As a follow-up, the company asked local businesses a series of questions related to the village's business environment. The Arlington Economic Alliance and Arlington Heights Chamber of Commerce sent the survey to their members and received 44 responses, said Charles Perkins, the village's director of development and community planning.

The first question asked what draws consumers to Arlington Heights. Top responses included convenience, downtown ambience, special events and customer loyalty, according to a draft of the results.

The survey also revealed some discrepancies between what shoppers and the business community think is important.

According to the business survey, only 22.7 percent of businesses believe that prices were an important reason people shop in Arlington Heights, while 75.8 percent of consumers said prices are a very important factor in deciding where to shop.

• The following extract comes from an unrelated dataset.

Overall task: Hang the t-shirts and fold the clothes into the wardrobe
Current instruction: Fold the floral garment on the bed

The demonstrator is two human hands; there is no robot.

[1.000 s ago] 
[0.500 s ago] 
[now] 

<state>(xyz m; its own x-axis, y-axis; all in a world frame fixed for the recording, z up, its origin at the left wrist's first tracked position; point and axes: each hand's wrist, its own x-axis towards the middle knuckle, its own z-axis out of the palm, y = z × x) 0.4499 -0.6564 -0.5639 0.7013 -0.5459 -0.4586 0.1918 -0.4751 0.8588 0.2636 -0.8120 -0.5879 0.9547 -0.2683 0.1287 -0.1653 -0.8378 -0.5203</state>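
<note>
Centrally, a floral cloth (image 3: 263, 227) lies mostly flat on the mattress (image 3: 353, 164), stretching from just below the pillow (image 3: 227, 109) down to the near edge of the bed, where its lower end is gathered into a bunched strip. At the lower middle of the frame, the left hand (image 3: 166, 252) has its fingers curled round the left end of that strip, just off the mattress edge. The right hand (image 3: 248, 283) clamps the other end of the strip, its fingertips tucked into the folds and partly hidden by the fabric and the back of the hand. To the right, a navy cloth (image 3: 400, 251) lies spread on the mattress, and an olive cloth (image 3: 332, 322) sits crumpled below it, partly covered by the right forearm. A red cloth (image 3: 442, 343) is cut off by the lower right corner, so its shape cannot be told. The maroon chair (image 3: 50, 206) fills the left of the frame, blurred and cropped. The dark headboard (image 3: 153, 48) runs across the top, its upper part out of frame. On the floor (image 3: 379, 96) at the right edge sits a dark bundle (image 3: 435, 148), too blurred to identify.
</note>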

According to the consumer survey, stores being open when people want to shop was an important consideration. However, many downtown businesses don't have the same hours as larger chain stores.

The village has sent out several mailings to encourage businesses to consider consistent hours or minimum hours, but many are small businesses with family-run staffs.

"I don't know how much more we can really do, it would have to be a cultural shift," Perkins said.

Public Research Group is still tweaking data from the consumer survey to break down results from different parts of Arlington Heights and the surrounding areas, he added.

Public Research Group will present final results of both surveys later this summer. The results are expected to help village officials determine the future of its Discover Arlington marketing campaign and other ways to improve the business climate in town.